#### EXERCISE:
Give each record below again, without a single difference.

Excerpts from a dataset
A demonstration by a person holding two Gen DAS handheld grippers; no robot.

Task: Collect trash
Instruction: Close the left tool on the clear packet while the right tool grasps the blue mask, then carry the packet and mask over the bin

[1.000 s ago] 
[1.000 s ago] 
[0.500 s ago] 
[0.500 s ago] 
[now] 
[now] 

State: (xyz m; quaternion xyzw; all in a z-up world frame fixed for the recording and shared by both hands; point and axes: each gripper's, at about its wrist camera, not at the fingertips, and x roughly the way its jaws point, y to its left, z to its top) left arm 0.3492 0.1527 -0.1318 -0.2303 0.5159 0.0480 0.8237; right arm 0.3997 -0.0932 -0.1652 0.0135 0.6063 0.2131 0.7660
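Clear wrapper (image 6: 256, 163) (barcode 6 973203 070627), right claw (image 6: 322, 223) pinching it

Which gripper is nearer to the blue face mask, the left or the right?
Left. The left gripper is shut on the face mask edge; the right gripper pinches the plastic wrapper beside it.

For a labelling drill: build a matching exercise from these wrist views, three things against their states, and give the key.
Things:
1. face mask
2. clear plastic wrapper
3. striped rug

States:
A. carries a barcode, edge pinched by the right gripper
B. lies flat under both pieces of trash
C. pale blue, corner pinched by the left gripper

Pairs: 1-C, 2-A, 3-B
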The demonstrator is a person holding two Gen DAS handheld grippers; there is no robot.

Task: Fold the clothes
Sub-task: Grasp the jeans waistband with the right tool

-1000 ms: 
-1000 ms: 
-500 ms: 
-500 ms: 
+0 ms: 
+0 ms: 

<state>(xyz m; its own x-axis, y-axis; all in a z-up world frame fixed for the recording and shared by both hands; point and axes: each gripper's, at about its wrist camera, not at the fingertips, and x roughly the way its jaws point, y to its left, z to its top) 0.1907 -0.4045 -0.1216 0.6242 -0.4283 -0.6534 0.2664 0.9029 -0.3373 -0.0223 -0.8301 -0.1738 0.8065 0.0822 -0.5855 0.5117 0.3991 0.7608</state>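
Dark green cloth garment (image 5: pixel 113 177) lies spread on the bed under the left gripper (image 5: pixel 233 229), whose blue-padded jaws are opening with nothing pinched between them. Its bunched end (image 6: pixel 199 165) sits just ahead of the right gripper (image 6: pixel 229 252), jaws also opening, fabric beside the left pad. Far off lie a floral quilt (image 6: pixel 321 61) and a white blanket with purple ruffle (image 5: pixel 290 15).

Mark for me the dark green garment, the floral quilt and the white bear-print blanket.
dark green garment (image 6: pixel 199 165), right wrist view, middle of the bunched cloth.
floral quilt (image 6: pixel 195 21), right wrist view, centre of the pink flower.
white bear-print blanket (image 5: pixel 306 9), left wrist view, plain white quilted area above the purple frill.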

#### SOLUTION TO THE EXERCISE:
A demonstration by a person holding two Gen DAS handheld grippers; no robot.

Task: Collect trash
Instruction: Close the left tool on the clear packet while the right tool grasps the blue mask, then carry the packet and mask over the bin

[1.000 s ago] 
[1.000 s ago] 
[0.500 s ago] 
[0.500 s ago] 
[now] 
[now] 

State: (xyz m; quaternion xyzw; all in a z-up world frame fixed for the recording and shared by both hands; point and axes: each gripper's, at about its wrist camera, not at the fingertips, and x roughly the way its jaws point, y to its left, z to its top) left arm 0.3492 0.1527 -0.1318 -0.2303 0.5159 0.0480 0.8237; right arm 0.3997 -0.0932 -0.1652 0.0135 0.6063 0.2131 0.7660
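Clear wrapper (image 6: 256, 163) (barcode 6 973203 070627), right claw (image 6: 322, 223) pinching it

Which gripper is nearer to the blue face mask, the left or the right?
Left. The left gripper is shut on the face mask edge; the right gripper pinches the plastic wrapper beside it.

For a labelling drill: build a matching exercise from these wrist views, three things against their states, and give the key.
Things:
1. face mask
2. clear plastic wrapper
3. striped rug

States:
A. carries a barcode, edge pinched by the right gripper
B. lies flat under both pieces of trash
C. pale blue, corner pinched by the left gripper

Pairs: 1-C, 2-A, 3-B
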The demonstrator is a person holding two Gen DAS handheld grippers; there is no robot.

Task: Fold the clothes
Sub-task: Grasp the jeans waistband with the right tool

-1000 ms: 
-1000 ms: 
-500 ms: 
-500 ms: 
+0 ms: 
+0 ms: 

<state>(xyz m; its own x-axis, y-axis; all in a z-up world frame fixed for the recording and shared by both hands; point and axes: each gripper's, at about its wrist camera, not at the fingertips, and x roughly the way its jaws point, y to its left, z to its top) 0.1907 -0.4045 -0.1216 0.6242 -0.4283 -0.6534 0.2664 0.9029 -0.3373 -0.0223 -0.8301 -0.1738 0.8065 0.0822 -0.5855 0.5117 0.3991 0.7608</state>
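Dark green cloth garment (image 5: pixel 113 177) lies spread on the bed under the left gripper (image 5: pixel 233 229), whose blue-padded jaws are opening with nothing pinched between them. Its bunched end (image 6: pixel 199 165) sits just ahead of the right gripper (image 6: pixel 229 252), jaws also opening, fabric beside the left pad. Far off lie a floral quilt (image 6: pixel 321 61) and a white blanket with purple ruffle (image 5: pixel 290 15).

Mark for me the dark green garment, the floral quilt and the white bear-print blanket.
dark green garment (image 6: pixel 199 165), right wrist view, middle of the bunched cloth.
floral quilt (image 6: pixel 195 21), right wrist view, centre of the pink flower.
white bear-print blanket (image 5: pixel 306 9), left wrist view, plain white quilted area above the purple frill.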

Nothing further is needed for this answer.